Rússia reforça apoio a Cuba com envio de petróleo
Em um movimento que intensifica as tensões geopolíticas, a Rússia anunciou nesta quinta-feira (12) que enviará em breve um carregamento de petróleo e derivados para Cuba. A iniciativa é apresentada como uma forma de ajuda humanitária para mitigar os efeitos do embargo energético imposto pelos Estados Unidos à ilha caribenha. A última vez que Moscou forneceu petróleo bruto a Havana foi em fevereiro de 2025, com uma remessa de 100.000 toneladas.
Turistas russos desaconselhados a visitar Cuba
Paralelamente ao envio de suprimentos, a porta-voz do Ministério das Relações Exteriores da Rússia, Maria Zakharova, recomendou que os cidadãos russos se abstenham de viajar a Cuba para fins turísticos. A recomendação se estende às operadoras de turismo e agências de viagens, que foram instruídas a suspender a venda de passagens e a organização de passeios para a ilha. As companhias aéreas russas também interromperão temporariamente os voos para Cuba após a evacuação de turistas que já se encontram no país.
Cuba enfrenta escassez de combustível para aviação
A decisão russa ocorre em um momento crítico para a ilha. O regime cubano já havia alertado companhias aéreas internacionais sobre a iminente falta de combustível para aviação, o que poderia impactar o tráfego aéreo. A Rússia é o segundo maior mercado emissor de turistas para Cuba, atrás apenas do Canadá, com 131.000 viajantes em 2025, o que demonstra a relevância da suspensão dos voos para a economia cubana.

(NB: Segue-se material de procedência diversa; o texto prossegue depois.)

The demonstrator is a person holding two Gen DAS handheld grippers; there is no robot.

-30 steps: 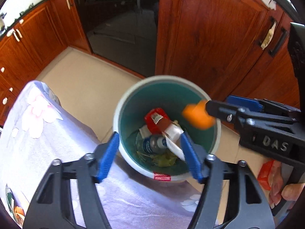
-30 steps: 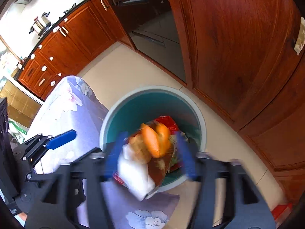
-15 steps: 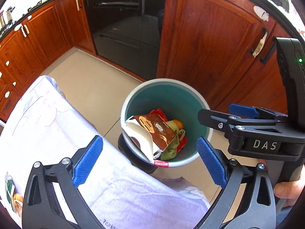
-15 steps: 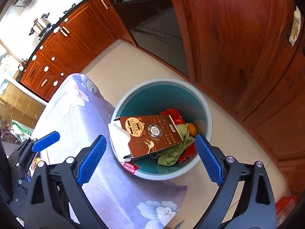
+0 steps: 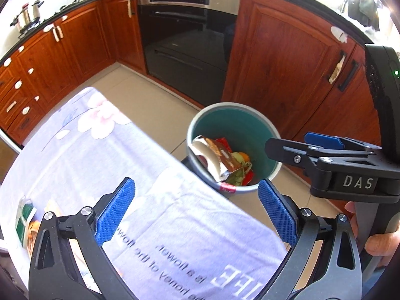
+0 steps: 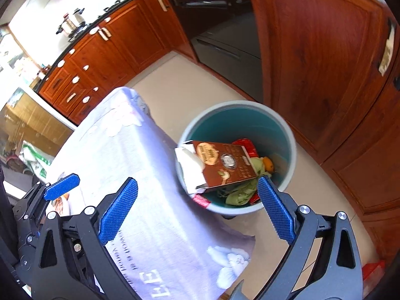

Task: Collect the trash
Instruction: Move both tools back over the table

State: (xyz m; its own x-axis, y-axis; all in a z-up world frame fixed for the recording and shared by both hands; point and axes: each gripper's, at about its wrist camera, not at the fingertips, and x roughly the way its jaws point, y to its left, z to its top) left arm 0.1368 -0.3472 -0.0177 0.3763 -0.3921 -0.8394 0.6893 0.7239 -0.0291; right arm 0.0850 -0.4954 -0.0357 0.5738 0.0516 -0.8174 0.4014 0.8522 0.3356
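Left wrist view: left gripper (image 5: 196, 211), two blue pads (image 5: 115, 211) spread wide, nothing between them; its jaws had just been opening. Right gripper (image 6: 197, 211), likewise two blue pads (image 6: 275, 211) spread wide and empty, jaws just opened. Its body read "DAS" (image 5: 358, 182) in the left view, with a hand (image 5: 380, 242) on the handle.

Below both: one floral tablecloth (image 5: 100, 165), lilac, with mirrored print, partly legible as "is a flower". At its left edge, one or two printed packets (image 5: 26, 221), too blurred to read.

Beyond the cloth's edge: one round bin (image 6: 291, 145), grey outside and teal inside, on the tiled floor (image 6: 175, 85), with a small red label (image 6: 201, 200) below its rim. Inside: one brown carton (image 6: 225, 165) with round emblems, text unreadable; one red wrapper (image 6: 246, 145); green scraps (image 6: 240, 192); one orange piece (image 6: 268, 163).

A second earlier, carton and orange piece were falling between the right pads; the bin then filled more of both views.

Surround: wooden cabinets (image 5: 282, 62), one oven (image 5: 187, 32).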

Kremlin minimiza escalada de tensões com os EUA
O porta-voz do Kremlin, Dmitry Peskov, afirmou que a Rússia não deseja uma escalada de tensões com os Estados Unidos, mas minimizou a importância das relações comerciais atuais entre os dois países. A declaração surge em resposta às ameaças americanas de impor tarifas sobre produtos importados de países que fornecem petróleo a Cuba. Peskov ressaltou que o intercâmbio comercial entre Rússia e EUA é praticamente inexistente no momento. Outros países, como o México, também têm manifestado apoio a Cuba, criticando as tarifas americanas e classificando-as como “muito injustas”.